“Ample supplies of feeder cattle and favorable feeder prices should encourage feedlots to maintain a high turnover rate and avoid the wreck that resulted from extremely heavy carcass weights last year,” says Derrell Peel, Extension livestock marketing specialist at Oklahoma State University, in his weekly market comments.
That’s worth keeping in mind, considering the increased numbers in the monthly Cattle on Feed report released last week. Though expected—especially with two more business days in August this year than last—the double-digit increases in August cattle placements added to negative market psychology.

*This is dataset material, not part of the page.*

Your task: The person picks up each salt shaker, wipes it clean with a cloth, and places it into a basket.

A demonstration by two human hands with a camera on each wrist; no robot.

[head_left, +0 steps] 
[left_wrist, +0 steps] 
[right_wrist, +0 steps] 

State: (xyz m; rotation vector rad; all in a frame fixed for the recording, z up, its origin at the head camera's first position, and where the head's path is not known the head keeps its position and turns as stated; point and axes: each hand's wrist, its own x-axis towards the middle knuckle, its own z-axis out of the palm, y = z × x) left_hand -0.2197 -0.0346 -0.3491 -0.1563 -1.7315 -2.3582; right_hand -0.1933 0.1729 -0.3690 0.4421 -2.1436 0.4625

“Placements totaled 1.88 million head, an increase of 15.13% from August 2015 and a 0.14% increase from the 5-year average from 2011 to 2015,” according to Brian Williams, Extension livestock economist at Mississippi State University, in the most recent issue of In the Cattle Markets.
“This month’s numbers continue the trend of increasing heavy placements, with cattle larger than 800 pounds seeing a 21.2% year-over-year increase while cattle less than 600 pounds saw an 8.9% year-over-year decrease in placements.”
On the other side of the scale, cattle marketed in August (1.87 million head) were 17.63% more than last year and 1.98% more than the 5-year average, Williams says. Though the total on-feed inventory (10.14 million head) was 1.49% more year to year, he points out it was 0.50% less than the 5-year average.
“While feedlots are clearly moving more cattle through, the on-feed total is not growing on a year-over-year basis as marketings outpaced placements in August,” Peel explains. “The strong pace of marketings is confirmed with August cattle slaughter up sharply year over year. Heifer slaughter outpaced steer slaughter in August, up 13% from last year (on an adjusted daily average basis) compared to steer slaughter up 5.4% year over year.”
For the balance of the year, steer slaughter is expected to moderate, still up but by a smaller amount on a year-over-year basis, Peel says, while heifer slaughter will continue sharply higher compared to last year.